Required work → Transcribe every line of the material below without change, apart from dropping the pictures.

Material provided →
----

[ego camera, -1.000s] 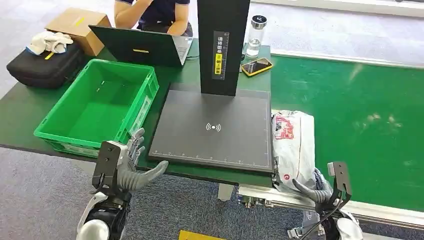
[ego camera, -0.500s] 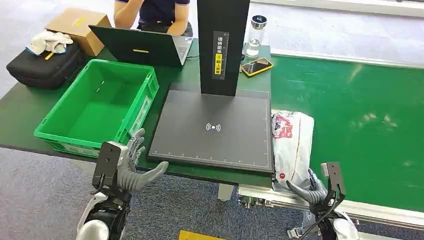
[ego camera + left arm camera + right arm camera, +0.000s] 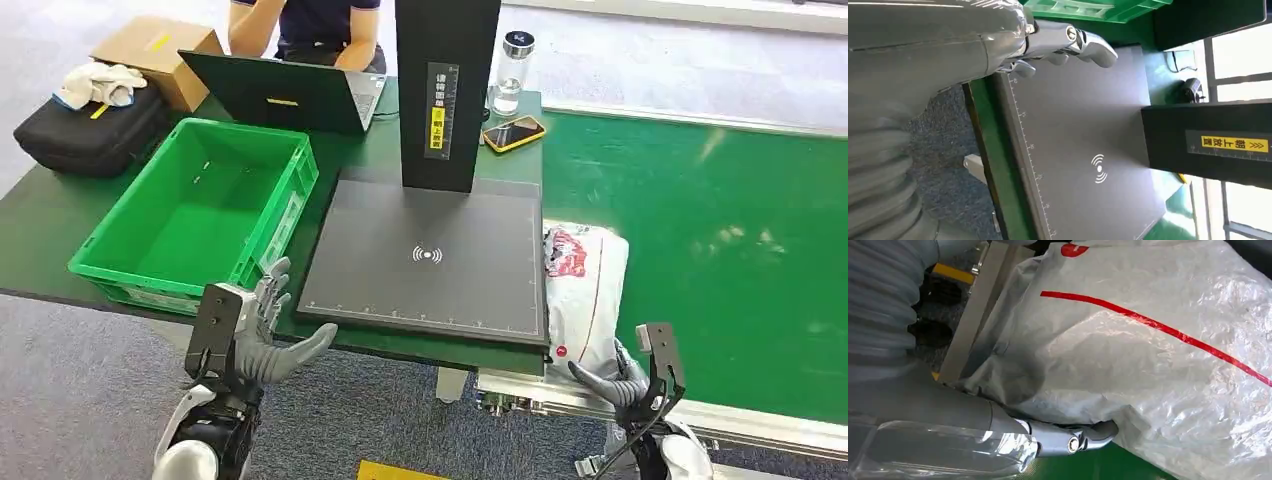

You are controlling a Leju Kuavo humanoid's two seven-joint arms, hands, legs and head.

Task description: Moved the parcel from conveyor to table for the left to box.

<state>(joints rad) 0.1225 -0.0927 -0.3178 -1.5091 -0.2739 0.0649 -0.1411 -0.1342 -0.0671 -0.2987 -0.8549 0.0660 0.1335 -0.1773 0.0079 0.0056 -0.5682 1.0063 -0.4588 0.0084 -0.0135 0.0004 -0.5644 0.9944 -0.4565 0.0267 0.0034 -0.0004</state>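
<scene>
The parcel (image 3: 585, 285), a white crinkled plastic bag with red print, lies on the green conveyor (image 3: 720, 250) against the right edge of the black scan pad (image 3: 430, 255). My right hand (image 3: 618, 378) is at the parcel's near end, fingers apart. In the right wrist view its thumb (image 3: 1088, 436) touches a fold at the edge of the parcel (image 3: 1148, 350); the other fingers are hidden. My left hand (image 3: 262, 335) hovers open at the table's front edge, between the green crate (image 3: 100, 250) and the pad, holding nothing. The left wrist view has its fingers (image 3: 1088, 42) over the pad's corner (image 3: 1073, 130).
A black scanner column (image 3: 445, 90) stands at the back of the pad. Behind it are a laptop (image 3: 280, 95), a phone (image 3: 513, 133) and a bottle (image 3: 512, 70), with a person (image 3: 310, 25) seated there. A black bag (image 3: 85, 125) and a cardboard box (image 3: 160, 50) sit far left.
My right hand has moved left and slightly nearer, closing in on the parcel's near end. The parcel and my left hand have stayed in place.
</scene>
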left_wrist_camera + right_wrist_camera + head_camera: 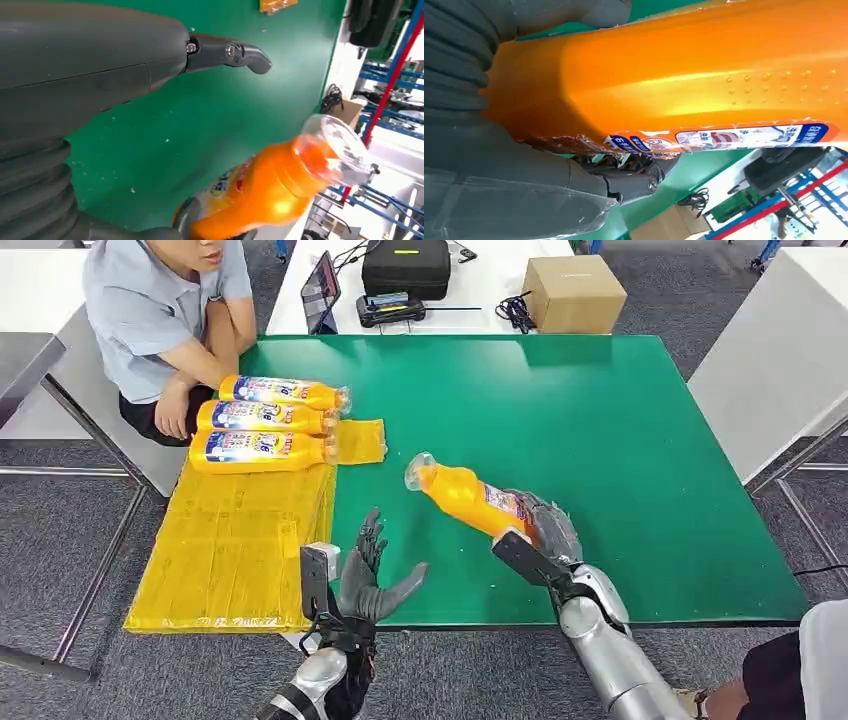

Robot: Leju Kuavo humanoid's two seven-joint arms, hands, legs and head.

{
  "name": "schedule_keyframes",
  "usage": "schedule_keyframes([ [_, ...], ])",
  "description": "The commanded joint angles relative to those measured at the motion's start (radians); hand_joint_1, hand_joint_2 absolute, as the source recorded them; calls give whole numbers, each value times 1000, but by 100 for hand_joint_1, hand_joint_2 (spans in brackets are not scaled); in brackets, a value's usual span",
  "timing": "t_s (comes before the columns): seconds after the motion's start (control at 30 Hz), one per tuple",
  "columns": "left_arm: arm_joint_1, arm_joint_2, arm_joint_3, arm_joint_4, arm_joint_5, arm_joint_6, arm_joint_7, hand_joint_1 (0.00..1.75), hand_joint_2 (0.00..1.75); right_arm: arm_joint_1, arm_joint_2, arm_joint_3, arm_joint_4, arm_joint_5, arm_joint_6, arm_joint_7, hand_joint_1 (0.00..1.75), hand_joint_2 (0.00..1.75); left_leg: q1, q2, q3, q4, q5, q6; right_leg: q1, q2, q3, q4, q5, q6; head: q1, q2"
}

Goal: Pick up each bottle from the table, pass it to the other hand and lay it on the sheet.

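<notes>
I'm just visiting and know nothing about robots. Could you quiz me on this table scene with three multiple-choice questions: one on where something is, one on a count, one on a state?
1. Where do the laid-down bottles lie?
A. on the yellow sheet
B. on the cardboard box
C. on the floor

2. How many bottles lie there?
A. one
B. three
C. five

3. What is the left hand doing?
A. gripping a bottle
B. open, holding nothing
C. pressing the sheet

Answers:
1 A: they rest at the sheet's far end.
2 B: three side by side.
3 B: fingers spread; the right hand holds the orange bottle.
</notes>
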Motion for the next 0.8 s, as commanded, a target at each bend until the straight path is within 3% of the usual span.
schedule_keyframes([
  [0.03, -44, 14, -13, 82, 7, -3, 4, 0, 175, -17, 10, -11, -6, -5, 7, -1, 175, 175, 1, 2, 3, 0, -1, -2, 1, 1, 3, 0, -1, -2, 0, 0],
  [0.3, -45, 14, -12, 81, 12, -9, 5, 0, 175, -18, 9, -9, -6, -8, 10, -5, 175, 175, 1, 1, 2, 0, -1, -2, 1, 1, 2, 0, 0, -2, 0, 0],
  [0.43, -74, 20, -25, 122, 51, -85, 55, 0, 175, -28, 26, 22, -32, -34, 38, -39, 175, 175, 1, 2, 1, 0, -1, -2, 1, 1, 1, 0, 0, -2, 0, 0],
  [0.8, -117, 3, -20, 117, 30, -129, -5, 0, 175, -71, 68, 141, -23, -47, 93, -43, 175, 175, 2, 4, 2, 2, -2, -2, 2, 3, 2, 1, -1, -3, 0, 0],
])
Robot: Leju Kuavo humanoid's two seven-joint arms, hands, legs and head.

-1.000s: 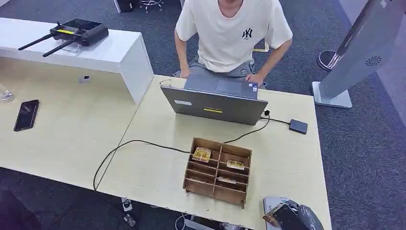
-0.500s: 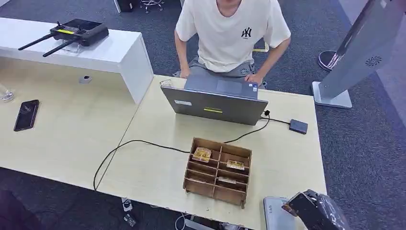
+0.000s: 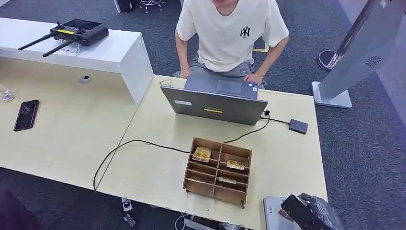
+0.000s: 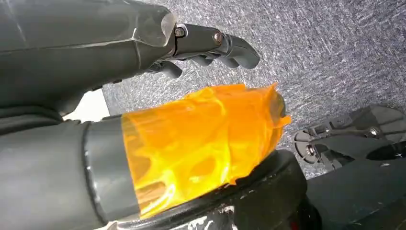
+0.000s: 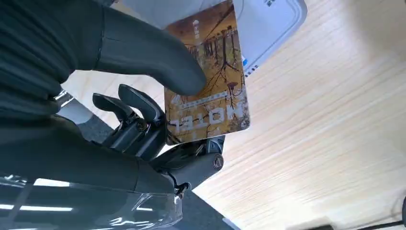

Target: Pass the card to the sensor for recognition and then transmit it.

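Observation:
My right hand (image 3: pixel 310 214) is at the table's near right corner and pinches a brown hotel card (image 5: pixel 208 98) between the thumb and the fingers. The card hangs just above the white sensor pad (image 5: pixel 261 19), which lies flat at the table's front edge (image 3: pixel 274 213). My left hand (image 4: pixel 210 45) hangs over the grey carpet with its fingers curled and nothing in them; orange tape wraps its thumb (image 4: pixel 201 139). A wooden card rack (image 3: pixel 218 170) with more cards stands left of the sensor.
A person in a white T-shirt (image 3: pixel 232 33) sits behind a grey laptop (image 3: pixel 214 103) at the table's far side. A black cable (image 3: pixel 134 143) runs across the table. A small black box (image 3: pixel 298 126) lies at the right. A phone (image 3: pixel 26 115) lies on the left table.
My right hand with the card moved right from over the sensor, then dropped lower and back a little toward it. The person shifted slightly.

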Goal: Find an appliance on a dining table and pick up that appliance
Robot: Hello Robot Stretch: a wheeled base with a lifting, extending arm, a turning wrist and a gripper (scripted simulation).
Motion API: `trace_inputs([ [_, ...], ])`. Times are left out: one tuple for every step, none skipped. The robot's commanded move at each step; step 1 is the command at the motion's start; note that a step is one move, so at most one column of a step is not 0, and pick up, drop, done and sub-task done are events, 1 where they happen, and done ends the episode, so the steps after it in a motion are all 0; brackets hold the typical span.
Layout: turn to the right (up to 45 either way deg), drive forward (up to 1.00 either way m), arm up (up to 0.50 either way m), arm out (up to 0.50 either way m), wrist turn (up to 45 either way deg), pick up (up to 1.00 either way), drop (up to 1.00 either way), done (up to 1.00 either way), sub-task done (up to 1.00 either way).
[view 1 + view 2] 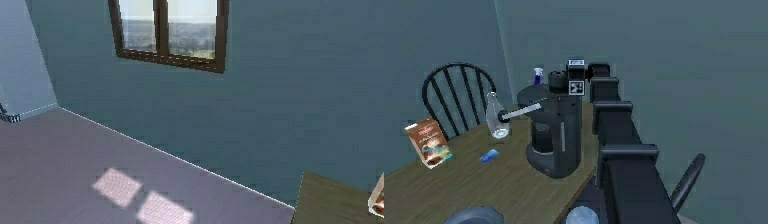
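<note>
Hand [504, 113] juts out to the left of the two white squares [575, 78] at the far end of the arm [619, 140], its thin pale fingers reaching out over the desk [504, 180]. The appliance [552, 135], a dark machine shaped like a coffee maker, stands upright on the desk right at and behind the hand, so I cannot tell whether the hand holds anything or only overlaps it in the picture.

Left of the appliance a small blue thing [489, 155] lies flat on the wood, and farther left a reddish packet [427, 142] lies near the desk's edge. A chair [452, 92] with a round spindle back stands beyond the desk by the wall. A small blue-topped bottle [537, 73] shows just behind the appliance's top. Another chair [684, 185] shows at the arm side view's lower right.

In the forward view, a dark-framed window [168, 30] is set in a blue wall [300, 90] above a grey floor [60, 160], and the desk's corner shows at the lower right.
</note>
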Motion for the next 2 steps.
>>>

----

Written response →
[ego camera, -1.000s] 
[ego camera, -0.500s] 
[ego camera + left arm camera + right arm camera, +0.000s] 

You are controlling a Leju Kuavo humanoid's two seven-joint arms, hands, legs and head.

Task description: Moved the parcel from conveyor to table for the left to box.

<state>(joints rad) 0.1225 -0.0927 -0.3178 -1.5091 -0.2739 0.0649 -0.1411 -0.1342 -0.0671 -0.2987 -0.8549 0.0660 0.1335 -0.1773 0.0079 0.0056 -0.5682 1.0063 -0.4588 0.0084 -0.0135 0.0004 -0.5644 0.9944 -0.4565 0.0267 0.0034 -0.0004</state>
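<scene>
The parcel (image 3: 585, 285), a white crinkled plastic bag with red print, lies on the green conveyor (image 3: 720, 250) against the right edge of the black scan pad (image 3: 430, 255). My right hand (image 3: 618, 378) is at the parcel's near end, fingers apart. In the right wrist view its thumb (image 3: 1088, 436) touches a fold at the edge of the parcel (image 3: 1148, 350); the other fingers are hidden. My left hand (image 3: 262, 335) hovers open at the table's front edge, between the green crate (image 3: 100, 250) and the pad, holding nothing. The left wrist view has its fingers (image 3: 1088, 42) over the pad's corner (image 3: 1073, 130).
A black scanner column (image 3: 445, 90) stands at the back of the pad. Behind it are a laptop (image 3: 280, 95), a phone (image 3: 513, 133) and a bottle (image 3: 512, 70), with a person (image 3: 310, 25) seated there. A black bag (image 3: 85, 125) and a cardboard box (image 3: 160, 50) sit far left.
My right hand has moved left and slightly nearer, closing in on the parcel's near end. The parcel and my left hand have stayed in place.
</scene>
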left_wrist_camera + right_wrist_camera + head_camera: 

Robot: Leju Kuavo humanoid's two seven-joint arms, hands, legs and head.

{
  "name": "schedule_keyframes",
  "usage": "schedule_keyframes([ [_, ...], ])",
  "description": "The commanded joint angles relative to those measured at the motion's start (radians); hand_joint_1, hand_joint_2 absolute, as the source recorded them; calls give whole numbers, each value times 1000, but by 100 for hand_joint_1, hand_joint_2 (spans in brackets are not scaled); in brackets, a value's usual span",
  "timing": "t_s (comes before the columns): seconds after the motion's start (control at 30 Hz), one per tuple",
  "columns": "left_arm: arm_joint_1, arm_joint_2, arm_joint_3, arm_joint_4, arm_joint_5, arm_joint_6, arm_joint_7, hand_joint_1 (0.00..1.75), hand_joint_2 (0.00..1.75); right_arm: arm_joint_1, arm_joint_2, arm_joint_3, arm_joint_4, arm_joint_5, arm_joint_6, arm_joint_7, hand_joint_1 (0.00..1.75), hand_joint_2 (0.00..1.75); left_leg: q1, q2, q3, q4, q5, q6; right_leg: q1, q2, q3, q4, q5, q6; head: q1, q2"
}

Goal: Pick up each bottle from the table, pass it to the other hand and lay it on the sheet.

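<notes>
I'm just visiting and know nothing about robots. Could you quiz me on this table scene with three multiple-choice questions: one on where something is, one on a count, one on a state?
1. Where do the laid-down bottles lie?
A. on the yellow sheet
B. on the cardboard box
C. on the floor

2. How many bottles lie there?
A. one
B. three
C. five

3. What is the left hand doing?
A. gripping a bottle
B. open, holding nothing
C. pressing the sheet

Answers:
1 A: they rest at the sheet's far end.
2 B: three side by side.
3 B: fingers spread; the right hand holds the orange bottle.
</notes>
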Motion for the next 0.8 s, as commanded, a target at each bend until the straight path is within 3% of the usual span.
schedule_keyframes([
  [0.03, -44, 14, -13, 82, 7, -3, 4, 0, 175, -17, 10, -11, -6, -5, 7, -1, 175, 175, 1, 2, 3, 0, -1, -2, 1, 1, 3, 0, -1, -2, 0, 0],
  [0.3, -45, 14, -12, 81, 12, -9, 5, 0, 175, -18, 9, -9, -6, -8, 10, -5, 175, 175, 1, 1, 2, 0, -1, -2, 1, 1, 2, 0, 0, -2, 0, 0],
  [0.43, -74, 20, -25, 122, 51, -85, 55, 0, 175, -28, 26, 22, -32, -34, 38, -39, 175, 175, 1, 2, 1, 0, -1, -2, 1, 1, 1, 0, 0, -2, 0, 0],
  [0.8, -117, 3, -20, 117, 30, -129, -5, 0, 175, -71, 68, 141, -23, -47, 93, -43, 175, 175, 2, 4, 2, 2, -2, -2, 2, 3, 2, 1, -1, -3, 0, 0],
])
Robot: Leju Kuavo humanoid's two seven-joint arms, hands, legs and head.

-1.000s: 
-0.500s: 
+0.000s: 
+0.000s: 
+0.000s: 

Target: Pass the card to the sensor for recognition and then transmit it.

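Observation:
My right hand (image 3: pixel 310 214) is at the table's near right corner and pinches a brown hotel card (image 5: pixel 208 98) between the thumb and the fingers. The card hangs just above the white sensor pad (image 5: pixel 261 19), which lies flat at the table's front edge (image 3: pixel 274 213). My left hand (image 4: pixel 210 45) hangs over the grey carpet with its fingers curled and nothing in them; orange tape wraps its thumb (image 4: pixel 201 139). A wooden card rack (image 3: pixel 218 170) with more cards stands left of the sensor.
A person in a white T-shirt (image 3: pixel 232 33) sits behind a grey laptop (image 3: pixel 214 103) at the table's far side. A black cable (image 3: pixel 134 143) runs across the table. A small black box (image 3: pixel 298 126) lies at the right. A phone (image 3: pixel 26 115) lies on the left table.
My right hand with the card moved right from over the sensor, then dropped lower and back a little toward it. The person shifted slightly.
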
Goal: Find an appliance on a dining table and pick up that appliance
Robot: Hello Robot Stretch: a wheeled base with a lifting, extending arm, a turning wrist and a gripper (scripted simulation).
Motion API: `trace_inputs([ [_, ...], ])`. Times are left out: one tuple for every step, none skipped. The robot's commanded move at each step; step 1 is the command at the motion's start; note that a step is one move, so at most one column of a step is not 0, and pick up, drop, done and sub-task done are events, 1 where they happen, and done ends the episode, so the steps after it in a motion are all 0; brackets hold the typical span.
Layout: turn to the right (up to 45 either way deg), drive forward (up to 1.00 either way m), arm up (up to 0.50 either way m), arm out (up to 0.50 either way m), wrist turn (up to 45 either way deg), pick up (up to 1.00 either way), drop (up to 1.00 either way), done (up to 1.00 either way), sub-task done (up to 1.00 either way).
[view 1 + view 2] 
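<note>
Hand [504, 113] juts out to the left of the two white squares [575, 78] at the far end of the arm [619, 140], its thin pale fingers reaching out over the desk [504, 180]. The appliance [552, 135], a dark machine shaped like a coffee maker, stands upright on the desk right at and behind the hand, so I cannot tell whether the hand holds anything or only overlaps it in the picture.

Left of the appliance a small blue thing [489, 155] lies flat on the wood, and farther left a reddish packet [427, 142] lies near the desk's edge. A chair [452, 92] with a round spindle back stands beyond the desk by the wall. A small blue-topped bottle [537, 73] shows just behind the appliance's top. Another chair [684, 185] shows at the arm side view's lower right.

In the forward view, a dark-framed window [168, 30] is set in a blue wall [300, 90] above a grey floor [60, 160], and the desk's corner shows at the lower right.
</note>
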Motion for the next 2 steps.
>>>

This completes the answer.